En interprétant pour la première fois l'article 260.3 du traité TFUE, la Cour de justice de l'Union européenne a condamné la Belgique à payer une astreinte de 5000 euros par jour pour non-respect de l'obligation de communiquer des mesures de transposition d'une directive de l'UE, dans un arrêt rendu ce lundi 8 juillet (affaire C-543/17).
Introduit par le traité de Lisbonne, l'article 260, paragraphe 3, du traité TFUE vise à inciter plus fortement les États membres à transposer les directives dans les délais fixés par le législateur et à garantir l'application du droit. Pour ce faire, il accélère la procédure pour l'imposition de sanctions financières concernant les manquements à l'obligation de communication d'une mesure nationale de transposition d'une directive adoptée. Auparavant, l'infliction d'une pénalité financière pour non-respect d'un arrêt antérieur de la Cour pouvait n'intervenir que plusieurs années après ce dernier arrêt.
En septembre 2017, la Commission a saisi la Cour de justice d'un recours en manquement, considérant que la Belgique n'avait pas transposé de manière complète la directive (2014/61/UE) encourageant le déploiement des réseaux de communications électroniques à haut débit, des lacunes subsistant pour la Région de Bruxelles-Capitale. Elle demandait de condamner les autorités belges à payer une astreinte journalière de 54 639 euros (réduit à 6071 euros eu égard aux progrès réalisés depuis l'introduction du recours).
Par son arrêt, la Cour conclut que les termes 'obligation de communiquer des mesures de transposition' visent l'obligation des États membres de transmettre des informations suffisamment claires et précises sur les mesures de transposition.

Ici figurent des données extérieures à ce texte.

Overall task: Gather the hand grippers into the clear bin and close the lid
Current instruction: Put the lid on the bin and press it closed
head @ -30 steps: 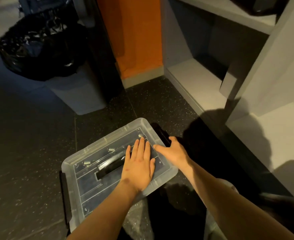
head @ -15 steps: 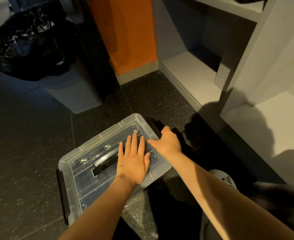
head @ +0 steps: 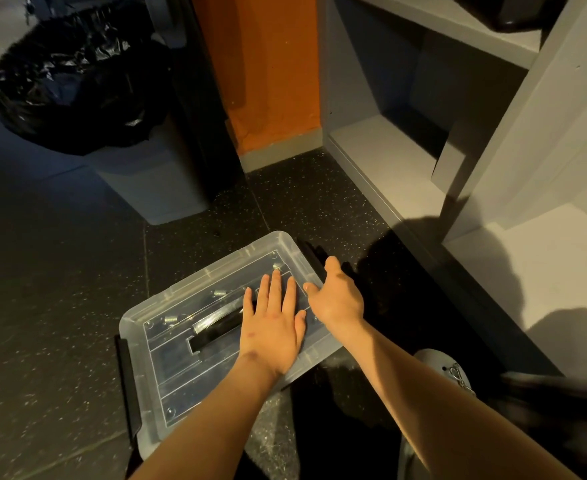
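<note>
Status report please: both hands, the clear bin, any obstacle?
Left hand flat on lid, holding nothing. Right hand at the black latch. Clear bin lidded, on floor. No obstacle visible.

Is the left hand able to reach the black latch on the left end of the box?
Probably yes. The left hand lies flat on the clear lid, and the black latch sits at the bin's near-left end with nothing covering it; only bare lid lies between them.
</note>
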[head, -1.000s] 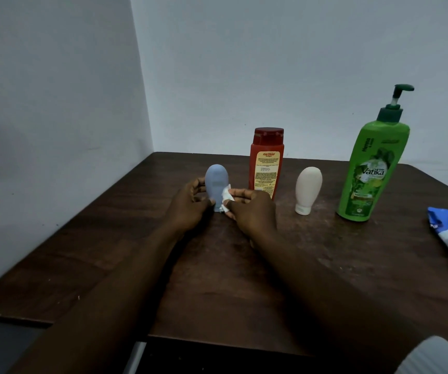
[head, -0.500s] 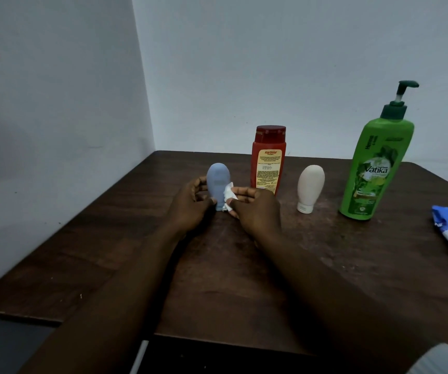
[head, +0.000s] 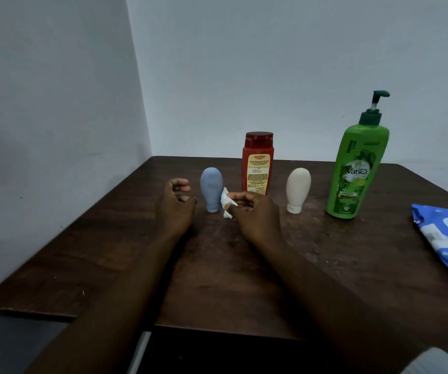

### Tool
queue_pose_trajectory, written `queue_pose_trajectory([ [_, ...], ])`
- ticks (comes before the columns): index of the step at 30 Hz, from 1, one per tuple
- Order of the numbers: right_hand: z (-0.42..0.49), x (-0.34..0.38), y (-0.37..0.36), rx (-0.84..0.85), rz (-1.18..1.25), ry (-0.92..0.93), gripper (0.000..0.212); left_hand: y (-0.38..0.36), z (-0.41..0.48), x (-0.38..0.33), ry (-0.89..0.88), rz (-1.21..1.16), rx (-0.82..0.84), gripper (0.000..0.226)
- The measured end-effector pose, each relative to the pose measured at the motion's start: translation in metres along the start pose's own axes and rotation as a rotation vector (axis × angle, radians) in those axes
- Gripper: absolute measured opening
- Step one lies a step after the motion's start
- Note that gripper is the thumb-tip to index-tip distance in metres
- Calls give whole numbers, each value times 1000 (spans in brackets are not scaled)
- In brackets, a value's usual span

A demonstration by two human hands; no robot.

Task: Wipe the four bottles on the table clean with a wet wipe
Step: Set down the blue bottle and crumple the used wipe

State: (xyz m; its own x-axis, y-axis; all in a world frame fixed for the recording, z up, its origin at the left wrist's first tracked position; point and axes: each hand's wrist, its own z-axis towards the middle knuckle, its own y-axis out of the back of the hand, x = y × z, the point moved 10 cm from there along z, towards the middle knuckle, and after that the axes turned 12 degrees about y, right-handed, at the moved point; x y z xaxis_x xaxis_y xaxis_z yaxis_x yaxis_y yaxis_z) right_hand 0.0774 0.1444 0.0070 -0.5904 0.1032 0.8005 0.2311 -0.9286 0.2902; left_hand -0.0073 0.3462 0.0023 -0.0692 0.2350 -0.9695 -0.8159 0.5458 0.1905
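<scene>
A small blue bottle [head: 211,189] stands cap-down on the dark wooden table [head: 244,265], with nothing touching it. My left hand [head: 175,203] hovers just left of it, fingers curled and apart, holding nothing. My right hand [head: 255,211] is just right of the blue bottle, pinching a crumpled white wet wipe [head: 226,203]. Behind stands a red bottle [head: 258,163]. A small cream bottle [head: 298,190] stands cap-down further right. A tall green pump bottle [head: 357,168] stands at the right.
A blue and white pack of wipes [head: 447,236] lies at the table's right edge. Grey walls meet in a corner behind the table, close along its left and far sides.
My left hand has let go of the blue bottle and drawn back to the left. My right hand has pulled the wipe off the bottle, which now stands alone.
</scene>
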Motion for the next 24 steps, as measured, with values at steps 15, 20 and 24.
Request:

Ces derniers sont donc tenus d'indiquer, pour chaque disposition de la directive, la ou les dispositions nationales assurant sa transposition, le cas échéant, par le biais d'un tableau de correspondance.
En revanche, il n'appartient pas à la Cour, dans le cadre d'une procédure introduite au titre de l'article 260, paragraphe 3, du traité TFUE d'examiner si les mesures nationales communiquées transposent correctement la directive.
En l'espèce, cette disposition est applicable dès lors que la Belgique a partiellement manqué à son obligation de communication en n'ayant pas, au moment de l'examen des faits par la Cour, adopté les mesures nécessaires transposant plusieurs dispositions de la directive pour ce qui est de la Région de Bruxelles-Capitale.